NASA on Thursday evening successfully launched its Origins, Spectral Interpretation, Resource Identification, Security, Regolith Explorer (OSIRIS-REx, for short) into space, kicking off a seven-year mission that the agency hopes will result in the safe return of an asteroid sample in 2023.

The spacecraft, escorted into the heavens on the back of a United Launch Alliance Atlas V rocket, is slated to arrive at its destination - an asteroid named Bennu - in August 2018. Once in close proximity to the asteroid, the explorer will spend roughly two years mapping out the space rock to determine the best area to pull a sample from.

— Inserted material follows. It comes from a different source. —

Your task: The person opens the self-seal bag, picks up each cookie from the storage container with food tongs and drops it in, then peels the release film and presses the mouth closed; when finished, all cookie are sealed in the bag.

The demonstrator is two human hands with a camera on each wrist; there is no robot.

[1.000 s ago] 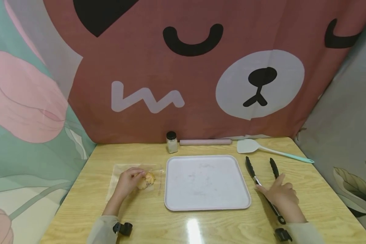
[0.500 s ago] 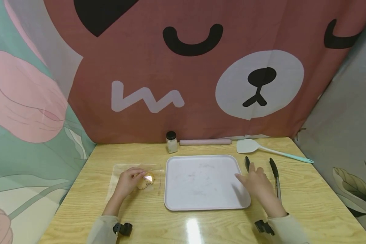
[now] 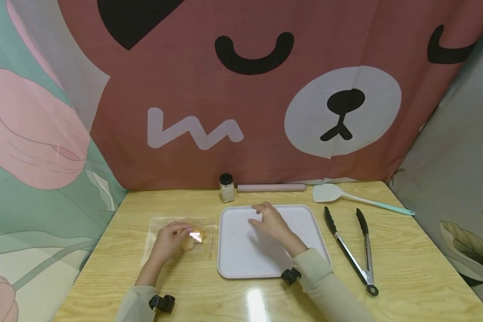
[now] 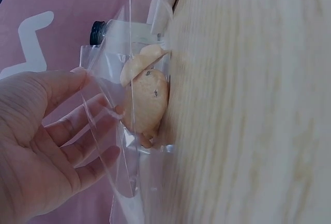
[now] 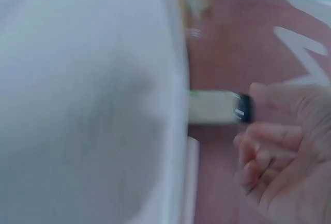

In July 2020, OSIRIS-REx will reach out with an 11-foot robotic arm and attempt to collect a sample from the asteroid by blasting it with nitrogen gas to stir up rocks and dust. NASA hopes to get at least two ounces (60 grams) of material and perhaps as much as 4.4 pounds.

With a successful sample gathered, OSIRIS-REx will begin its journey back to Earth in March 2021. On September 24, 2023, the explorer will drop off a container with the sample over Utah and continue on an orbit around the sun.

While an important mission for NASA, this won't be the first time that humanity has captured rocks and dust from space. Japan's Hayabusa spacecraft grabbed a small sample from asteroid Itokawa in 2010. NASA has also collected samples from a comet and of course, the moon.